Are gauge charts the most effective method of visualising this data? No. Gauge charts have their own problems, some of which you can see here. Since the ring representing 2010 is on the outside, the radius is larger, and therefore the area is as well. If you measure the change on arc length between 1980 and 2010, you’ll get different answers to if you measured the proportional change in area for the two. Assuming we stick with the gauge chart idea, what further changes could be made to this plot to improve it?

  • There’s no reason to use country codes instead of country names in this situation, other than perhaps laziness. There is space available for the full names. Though many people could likely work out which countries are shown here by their country codes, there’s no need to make readers figure it out on their own. Providing the country names explicitly gives a reader less work to do, meaning they can focus on what you’re actually trying to show.

  • Similarly, providing the exact percentages as labelled text would make it easier to see what the change in immunization coverage is. It’s pretty clear that there has been an increase across all six countries, but the nature of gauge charts (no grid lines) makes it quite difficult to get the exact values. What’s the difference between Brazil and Sweden in 2010? It’s too difficult to tell here.
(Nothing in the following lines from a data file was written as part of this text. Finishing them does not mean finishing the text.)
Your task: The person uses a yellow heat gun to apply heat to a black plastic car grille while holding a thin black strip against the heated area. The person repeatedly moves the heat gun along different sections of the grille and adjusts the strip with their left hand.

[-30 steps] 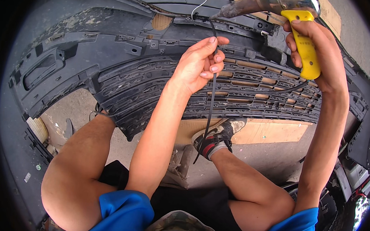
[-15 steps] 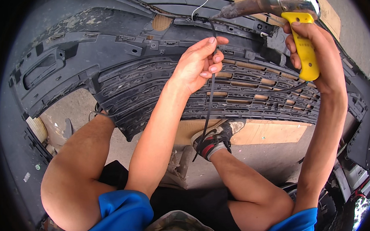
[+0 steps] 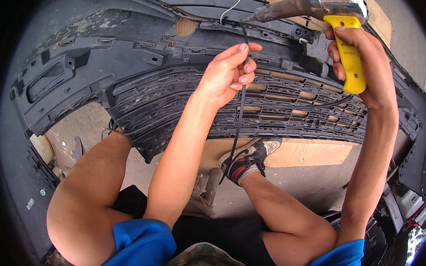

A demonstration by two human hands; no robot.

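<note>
My left hand (image 3: 228, 71) is closed round a thin black strip (image 3: 238, 124), which hangs down past my shoe and rises to the black plastic bumper (image 3: 81, 80). My right hand (image 3: 366, 59) grips the yellow handle of a metal hot-air tool (image 3: 278, 11). Its narrow nozzle points left, close to the strip's upper end on the bumper's upper part; I cannot tell whether it touches. A white wire (image 3: 231, 8) curves up from that same spot. A dark cord runs from the bottom of the tool's handle across the slatted grille (image 3: 281, 119).
My legs are bent either side, with my right shoe (image 3: 250, 159) on a cardboard sheet (image 3: 308, 152) on the concrete floor (image 3: 287, 190). More dark panels (image 3: 413, 167) and pale metal pieces lie at the right. Another cardboard piece (image 3: 382, 24) lies under the bumper's upper right.
The tool and my right hand have shifted very slightly left, and the lower end of the strip has swung slightly left. Both grips are unchanged.
</note>
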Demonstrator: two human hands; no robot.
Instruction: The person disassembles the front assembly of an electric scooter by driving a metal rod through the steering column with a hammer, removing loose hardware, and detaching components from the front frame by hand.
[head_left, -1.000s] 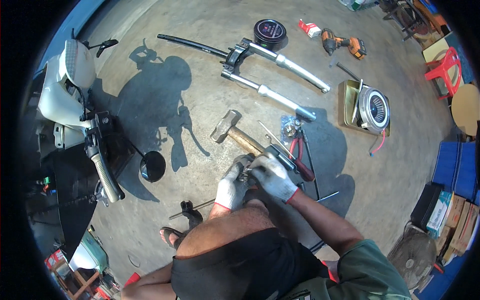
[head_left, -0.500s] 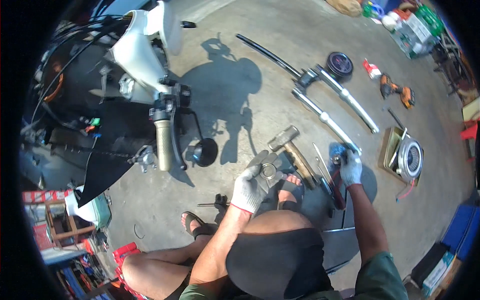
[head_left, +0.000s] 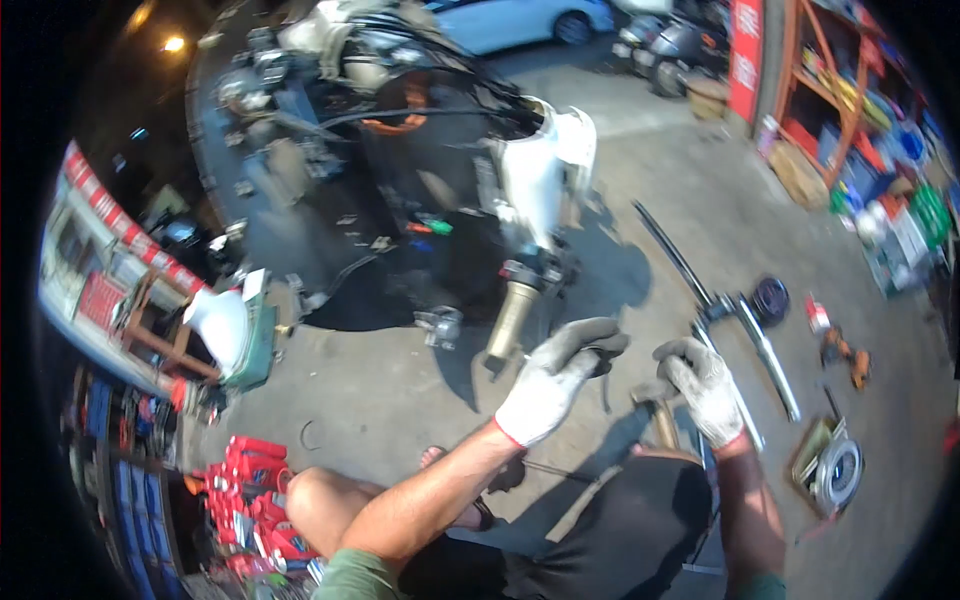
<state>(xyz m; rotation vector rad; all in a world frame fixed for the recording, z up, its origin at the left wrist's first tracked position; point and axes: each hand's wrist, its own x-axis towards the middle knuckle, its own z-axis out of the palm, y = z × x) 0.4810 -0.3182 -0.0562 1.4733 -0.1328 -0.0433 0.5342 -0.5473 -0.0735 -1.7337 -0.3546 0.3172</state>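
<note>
Both my hands wear grey-white work gloves with red cuffs and are raised in front of me. My left hand (head_left: 553,382) has its fingers curled around a small dark part (head_left: 603,352). My right hand (head_left: 703,385) is beside it with its fingers bent; whether it holds anything is unclear. Below the right hand a hammer (head_left: 658,412) with a wooden handle lies on the concrete. My bare knee (head_left: 318,500) and dark shorts fill the lower middle of the view.
A stripped motorcycle with a white front cover (head_left: 543,170) and a handlebar grip (head_left: 511,320) stands ahead. On the floor to the right lie a fork assembly (head_left: 748,325), a black round tin (head_left: 771,298), an orange drill (head_left: 846,352) and a tray with a round part (head_left: 832,468). Red crates (head_left: 248,490) sit at the lower left.
My head has turned up and to the left, so the motorcycle now fills the middle. Both hands have lifted off the floor, where the hammer stays.
</note>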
  • Although a full, traditional legend is may be unnecessary here, the addition of some colored text may add clarification that the pink area is what represents that data. We’ll look at using colored text instead of a legend in Chapter 6 and Chapter 7.

5.6 Exercises

  • Redesign this visualization using a bar chart instead of a gauge chart, and add labels to show the percentage values directly on the chart.

  • Do you need to change the aspect ratio or coordinate system to improve the layout?